Incompetent prison bosses took nearly nine months before they even made a pay offer. To add insult to injury they then offered a below inflation award of just 2 per cent.

In a consultative ballot UCATT members voted by a margin of 57.9% to 42.1% to reject the pay offer. Members of other unions with “industrial” prison workers GMB and Unite also rejected the pay offer.

The latest slight on workers comes after prison bosses have imposed a series of below inflation pay rises. The workers who include locksmiths, carpenters, painters, bricklayers, cooks, gardeners, plumbers and electricians, are paid 10k less then what private sector workers receive for similar work. The low pay and shockingly poor management has created severe recruitment and retention problems and prisons increasingly have to reply on expensive outside contractors to perform key repair and maintenance work.

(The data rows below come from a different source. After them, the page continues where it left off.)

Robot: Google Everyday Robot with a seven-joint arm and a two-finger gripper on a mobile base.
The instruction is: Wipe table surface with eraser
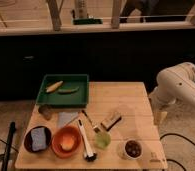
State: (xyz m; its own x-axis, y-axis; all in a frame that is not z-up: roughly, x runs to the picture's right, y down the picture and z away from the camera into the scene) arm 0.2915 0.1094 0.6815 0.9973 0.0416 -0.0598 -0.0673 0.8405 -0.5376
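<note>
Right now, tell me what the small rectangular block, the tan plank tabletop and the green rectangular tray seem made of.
Eraser: tan top looks wooden, dark underside possibly felt. Table surface: matte light wood, plank lines showing. Green tray: probably plastic, even colour, raised rim. Gripper: beside the table's right edge, below the white arm.

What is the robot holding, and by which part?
It cannot be told. The gripper hangs right of the light wooden table surface; the small wooden-topped eraser lies on it, untouched.
</note>
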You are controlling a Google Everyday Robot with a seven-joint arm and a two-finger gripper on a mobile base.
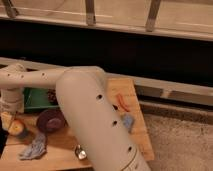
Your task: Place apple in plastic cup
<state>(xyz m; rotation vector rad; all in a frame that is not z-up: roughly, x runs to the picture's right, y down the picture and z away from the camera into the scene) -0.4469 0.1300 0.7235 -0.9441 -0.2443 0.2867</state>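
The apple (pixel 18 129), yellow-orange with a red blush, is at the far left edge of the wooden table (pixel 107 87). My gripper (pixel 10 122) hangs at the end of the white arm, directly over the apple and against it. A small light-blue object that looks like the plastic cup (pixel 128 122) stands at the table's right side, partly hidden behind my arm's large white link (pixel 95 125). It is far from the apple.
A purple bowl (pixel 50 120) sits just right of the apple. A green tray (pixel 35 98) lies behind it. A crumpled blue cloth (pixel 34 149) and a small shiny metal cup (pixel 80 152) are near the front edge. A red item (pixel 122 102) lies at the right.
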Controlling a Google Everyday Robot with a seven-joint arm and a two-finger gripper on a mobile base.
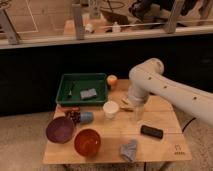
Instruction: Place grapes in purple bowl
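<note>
The wooden surface (165, 117) carries everything here, and the white cup (110, 109) near its middle serves as the mark for the rest. Farthest left of the white cup, and a little toward the front, sits the purple bowl (60, 130), upright. The grapes (73, 116) lie on the surface between the purple bowl and the white cup. They are outside the bowl, just beside its rear right rim; whether they touch that rim cannot be told. A small blue cup (86, 117) stands just right of the grapes, near the white cup's left side. Behind and left of the white cup is a green tray (67, 95) with a grey sponge (89, 93) lying in it. In front of the white cup and slightly left sits a glossy orange-red bowl (87, 142), near the front edge. Directly behind the white cup, by the tray's right side, rests a small orange fruit (112, 80). In front and slightly right of the white cup lies a crumpled grey cloth (129, 149).

The claw (138, 114) hangs low just right of the white cup, close over the surface and well apart from the grapes. Whether it is open or closed cannot be told. The white arm (170, 92) rises from it, bends, and runs off toward the right edge. Right of the white cup and nearer the front lies a flat black object (151, 132).
</note>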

This is also creating security fears as contractors have fewer security checks than permanent staff.

Alan Ritchie, general secretary of UCATT, said: “Fat cat prison bosses could not even be bothered to even offer our low paid hard working members a pay rise for 9 months. When it eventually arrived it was desriory. After years of abuse and high handed treatment our workers are saying enough is enough.”

A last ditch meeting of the unions and the Prison Service is scheduled for 29 January. If an improved offer is not made at that meeting then it is likely that unions will move towards a full ballot for strike action and a work to rule.

Maintenance staff work in a hostile environment, there have been many cases where they have been threatened or intimated by prisoners or their families. For no additional pay they are expected to deal with dirty protests, prison suicides search prisoners, place them on report and supervise them in workplaces. If these voluntary duties were withdrawn significant extra pressure and work would be placed on prison officers, who are already struggling to deal with overcrowded prisons.”

Mr Ritchie, added: “No worker considers strike action lightly but our members are now at the end of their tethers.”